## PROMPT
Extract the lines that carry the string "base" from the listing.

## EXERCISE DATA
-- -- --

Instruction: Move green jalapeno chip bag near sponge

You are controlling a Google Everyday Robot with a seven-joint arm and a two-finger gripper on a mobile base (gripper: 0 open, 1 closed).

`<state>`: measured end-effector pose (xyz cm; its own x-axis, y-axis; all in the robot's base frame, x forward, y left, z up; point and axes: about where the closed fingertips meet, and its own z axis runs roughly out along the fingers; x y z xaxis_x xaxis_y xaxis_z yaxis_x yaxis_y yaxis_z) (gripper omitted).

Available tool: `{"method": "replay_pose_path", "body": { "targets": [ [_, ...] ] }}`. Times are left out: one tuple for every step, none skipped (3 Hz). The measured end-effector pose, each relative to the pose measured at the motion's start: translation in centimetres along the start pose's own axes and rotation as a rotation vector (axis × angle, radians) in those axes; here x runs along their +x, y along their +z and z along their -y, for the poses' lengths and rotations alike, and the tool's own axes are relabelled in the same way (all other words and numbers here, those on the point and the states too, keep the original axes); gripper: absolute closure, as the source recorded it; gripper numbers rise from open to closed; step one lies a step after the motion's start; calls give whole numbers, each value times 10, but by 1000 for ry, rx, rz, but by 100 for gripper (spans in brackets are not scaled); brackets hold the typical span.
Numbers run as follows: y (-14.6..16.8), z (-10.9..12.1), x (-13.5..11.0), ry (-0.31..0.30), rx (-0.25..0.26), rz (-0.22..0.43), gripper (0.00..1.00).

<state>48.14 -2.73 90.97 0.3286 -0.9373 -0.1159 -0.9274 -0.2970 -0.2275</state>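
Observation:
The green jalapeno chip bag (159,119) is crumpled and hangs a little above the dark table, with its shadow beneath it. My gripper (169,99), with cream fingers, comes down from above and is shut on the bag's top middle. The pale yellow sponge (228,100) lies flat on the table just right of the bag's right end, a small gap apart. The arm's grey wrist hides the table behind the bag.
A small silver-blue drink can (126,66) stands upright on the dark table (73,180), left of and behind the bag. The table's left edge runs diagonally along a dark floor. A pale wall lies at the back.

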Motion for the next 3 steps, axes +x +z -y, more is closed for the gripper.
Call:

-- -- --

## OUTPUT
You are controlling a Google Everyday Robot with a seven-joint arm and a two-finger gripper on a mobile base (gripper: 0 open, 1 closed).
`<state>`: measured end-effector pose (xyz cm; its own x-axis, y-axis; all in the robot's base frame, x forward, y left, z up; point and axes: about where the closed fingertips meet, and its own z axis runs roughly out along the fingers; x y z xaxis_x xaxis_y xaxis_z yaxis_x yaxis_y yaxis_z) (gripper omitted).

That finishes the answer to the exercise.